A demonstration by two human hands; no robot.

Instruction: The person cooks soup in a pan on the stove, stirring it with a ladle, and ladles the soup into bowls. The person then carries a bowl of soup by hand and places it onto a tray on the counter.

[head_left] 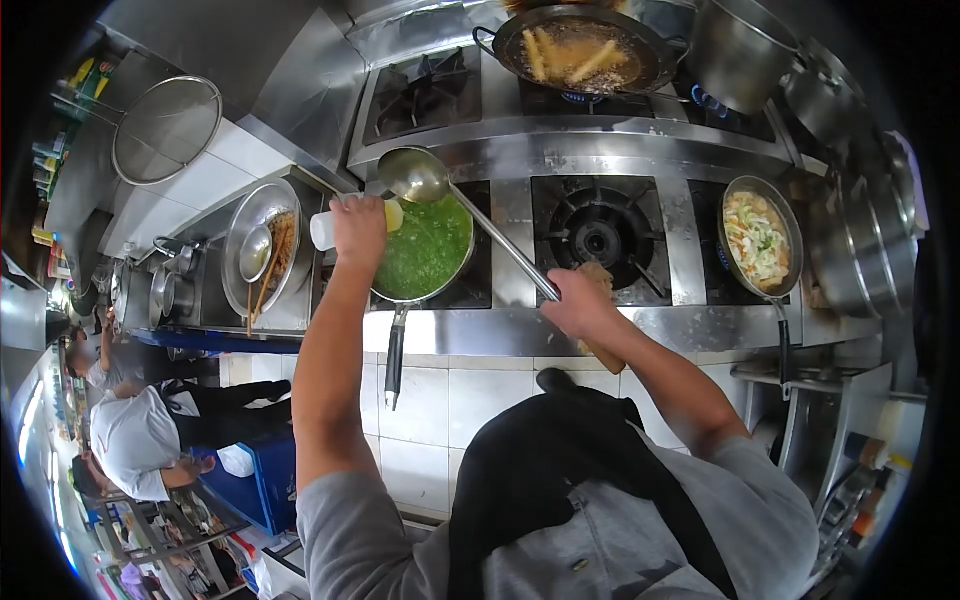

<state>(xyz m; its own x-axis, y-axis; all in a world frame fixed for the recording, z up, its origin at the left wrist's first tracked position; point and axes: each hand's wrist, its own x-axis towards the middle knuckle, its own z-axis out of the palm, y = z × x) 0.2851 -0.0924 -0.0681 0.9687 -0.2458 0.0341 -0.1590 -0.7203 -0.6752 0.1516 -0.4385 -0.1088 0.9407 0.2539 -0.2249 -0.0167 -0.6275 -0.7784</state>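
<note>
Well to the left of the pan of green food (408, 299), a co-worker (135, 440) wears a white shirt. Closer to the pan comes a round mesh strainer (167, 130), then, just beside it, a metal bowl (262, 203) with chopsticks (266, 285) leaning in it. At the pan's left edge, the person's left hand (360, 228) is wrapped round a pale bottle (322, 231), held sideways (its yellowish end lies above the food). Over the pan's far edge hangs a ladle (415, 175), its long handle sloping rightward into the right hand (580, 303), which grips it. Farthest right of the pan, a frying pan (775, 284) holds shredded vegetables.
</note>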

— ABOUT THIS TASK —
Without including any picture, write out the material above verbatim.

— FINAL ANSWER —
A demonstration by two human hands; no robot.

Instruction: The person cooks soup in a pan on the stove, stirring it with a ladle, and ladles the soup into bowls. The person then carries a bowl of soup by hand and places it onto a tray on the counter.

[head_left] 

<state>(xyz m; its own x-axis, y-axis; all in a world frame fixed for the recording, z up, its origin at the left wrist's first tracked position; point and axes: each hand's wrist, its own x-axis towards the middle knuckle, its own z-axis out of the palm, y = z × x) 0.2851 -0.0924 -0.0681 0.9687 -0.2458 0.0341 -0.1590 -0.7203 -0.6752 0.1516 -0.4385 -0.1088 0.9407 0.2539 -0.2249 -0.0167 -0.6275 -0.7784</state>
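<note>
Well to the left of the pan of green food (408, 299), a co-worker (135, 440) wears a white shirt. Closer to the pan comes a round mesh strainer (167, 130), then, just beside it, a metal bowl (262, 203) with chopsticks (266, 285) leaning in it. At the pan's left edge, the person's left hand (360, 228) is wrapped round a pale bottle (322, 231), held sideways (its yellowish end lies above the food). Over the pan's far edge hangs a ladle (415, 175), its long handle sloping rightward into the right hand (580, 303), which grips it. Farthest right of the pan, a frying pan (775, 284) holds shredded vegetables.
</note>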

That's the answer, with nothing more to add.